Melville instala o debate que vai além, ao promover a questão de “amor impensável e proibido” diante da ateia e do padre, na França dominada pelas forças do Eixo (Itália e Alemanha) em plena ruína. Ainda que o título do filme evidencie a figura do padre, na verdade, o belo roteiro centra-se nas dúvidas e ânsias da comunista Barny. É um filme de ótica feminina.

O diretor promove um olhar singelo, bem sensível e firmado nas perspectivas dessa mulher. Logo no início, o público percebe, através da narrativa em off que pontua as visões pessoais da protagonista, a exibição de uma história situada no olhar de uma personagem em busca de fé, crenças, afirmações, espiritualidade e, claro, nas motivações da sexualidade que hão de cercá-la, gradualmente. E são justamente esses tais conflitos expostos, com propriedade e certa tensão sutil, que tornam essa obra indispensável.

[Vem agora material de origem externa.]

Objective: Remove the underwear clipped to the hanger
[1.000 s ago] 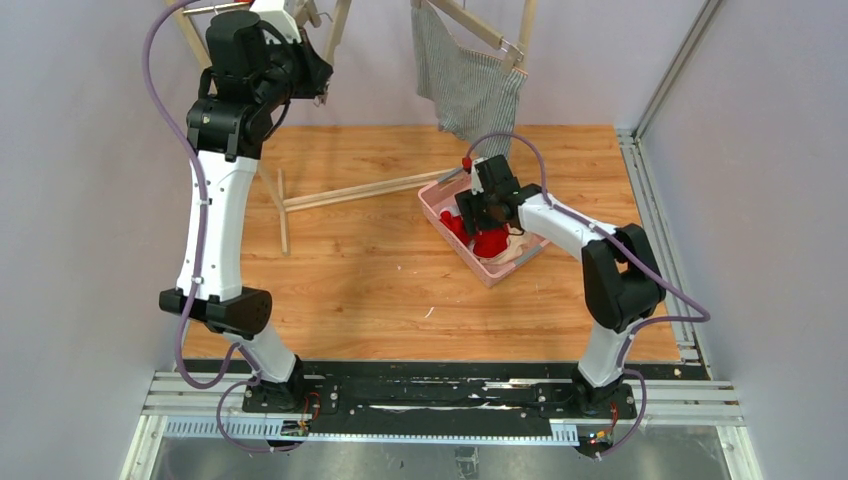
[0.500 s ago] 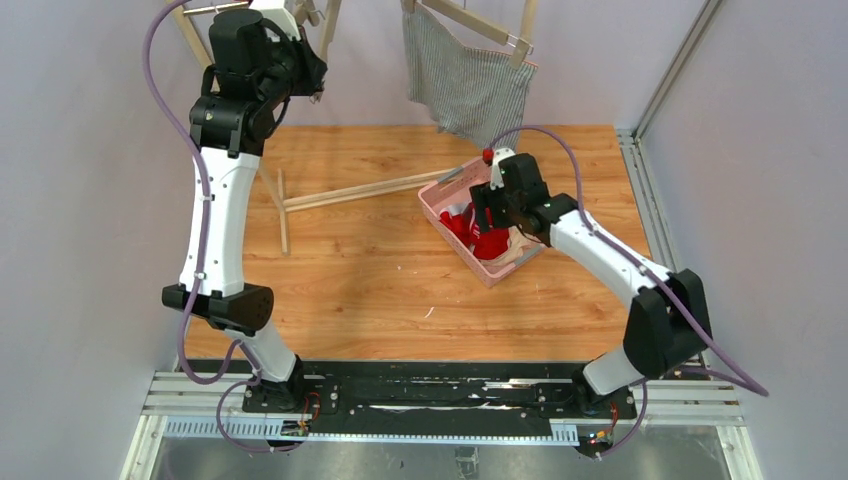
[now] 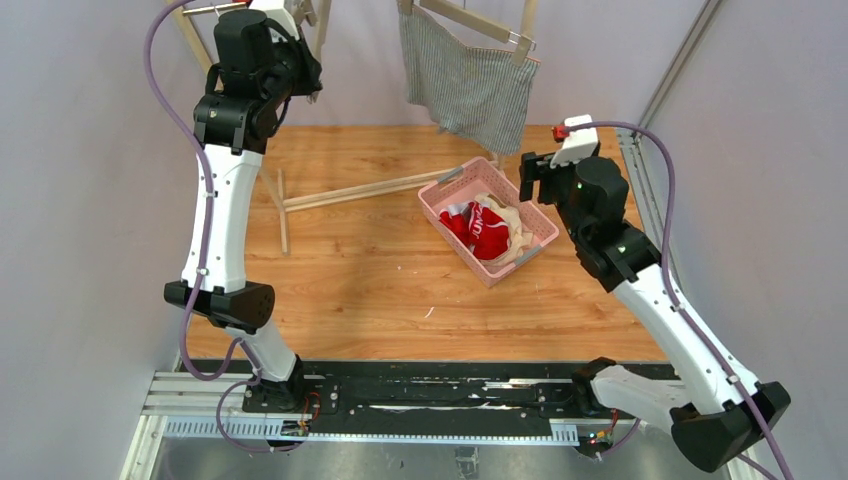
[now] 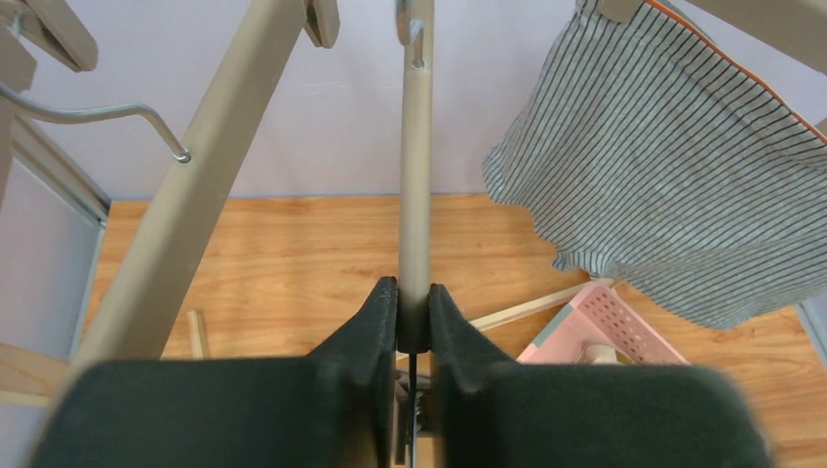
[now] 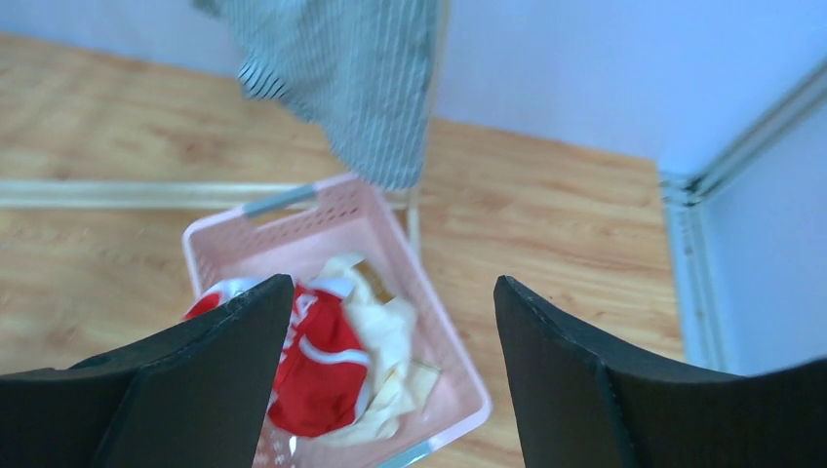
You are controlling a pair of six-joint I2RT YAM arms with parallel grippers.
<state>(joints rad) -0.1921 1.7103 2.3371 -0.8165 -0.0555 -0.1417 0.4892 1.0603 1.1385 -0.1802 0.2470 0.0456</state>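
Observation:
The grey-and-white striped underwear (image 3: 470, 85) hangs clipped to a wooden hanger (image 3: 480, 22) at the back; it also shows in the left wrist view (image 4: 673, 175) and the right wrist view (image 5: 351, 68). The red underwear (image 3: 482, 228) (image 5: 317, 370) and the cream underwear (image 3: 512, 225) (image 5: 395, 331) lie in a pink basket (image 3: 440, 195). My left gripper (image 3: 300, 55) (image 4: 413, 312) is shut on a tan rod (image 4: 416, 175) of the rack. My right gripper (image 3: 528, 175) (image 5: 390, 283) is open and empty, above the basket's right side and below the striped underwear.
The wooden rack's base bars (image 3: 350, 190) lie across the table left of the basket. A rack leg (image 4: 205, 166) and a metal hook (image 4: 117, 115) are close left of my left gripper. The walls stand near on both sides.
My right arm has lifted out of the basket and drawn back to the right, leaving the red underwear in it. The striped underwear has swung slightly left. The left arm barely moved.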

Interessante como o roteiro constrói a relação da ateia com o padre, focando em diálogos reflexivos, fortes e diretos — como na sequência inicial em que ambos se conhecem, dentro do confessionário, através de uma divisória, no traquejo de câmeras bem posicionadas, promovendo várias angulações diante dos respectivos olhares dos dois. É uma cena de intimidade entre personagens que se descobrem.

O público percebe o contato imediato e o centro do debate proposto por Melville: a mulher descrente de tudo, com opiniões próprias, indagando questões que envolvem a manifestação de Deus e a relação com o homem; contrapondo-se com as opiniões incisivas do padre que sempre responde à altura, disposto a exemplificar a determinação do cristianismo. Dois humanos tão díspares, mas ligados. Os diálogos são bem lúcidos, poéticos e até subjetivos.

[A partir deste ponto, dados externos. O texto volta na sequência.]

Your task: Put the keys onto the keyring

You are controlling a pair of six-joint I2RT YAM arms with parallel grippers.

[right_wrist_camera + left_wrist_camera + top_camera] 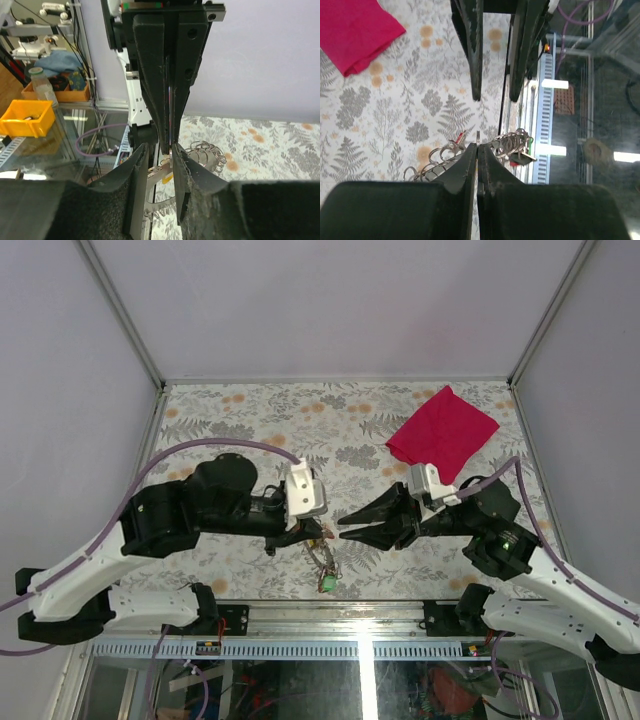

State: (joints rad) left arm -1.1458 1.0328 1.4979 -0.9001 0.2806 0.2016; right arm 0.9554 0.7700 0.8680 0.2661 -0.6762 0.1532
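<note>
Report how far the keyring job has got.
Done: nothing certain; I can't tell whether anything is threaded. In hand: the left gripper is shut on the ring bunch, with the right gripper open opposite it. Left: getting the keys on; only a red tip shows among the rings.

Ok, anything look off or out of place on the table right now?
Nothing spilled or damaged. The key bunch lies tangled close to the table's near edge, its green tag nearest the edge. The red cloth lies askew in the far right corner.
</note>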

Enquanto a fita manifesta a aproximação dessa mulher com o padre, o contorno dramático passa a estimular uma vertente mais além: o desejo. Barny passa a se interessar pelo padre. Manifesta-se o interesse mais afetivo que se mistura ao caráter libidinal, visto que Jean-Paul Belmondo representa, obviamente, o homem generoso, de beleza ímpar e atitude masculina — ou seja, capaz de promover qualquer tesão em uma mulher carente.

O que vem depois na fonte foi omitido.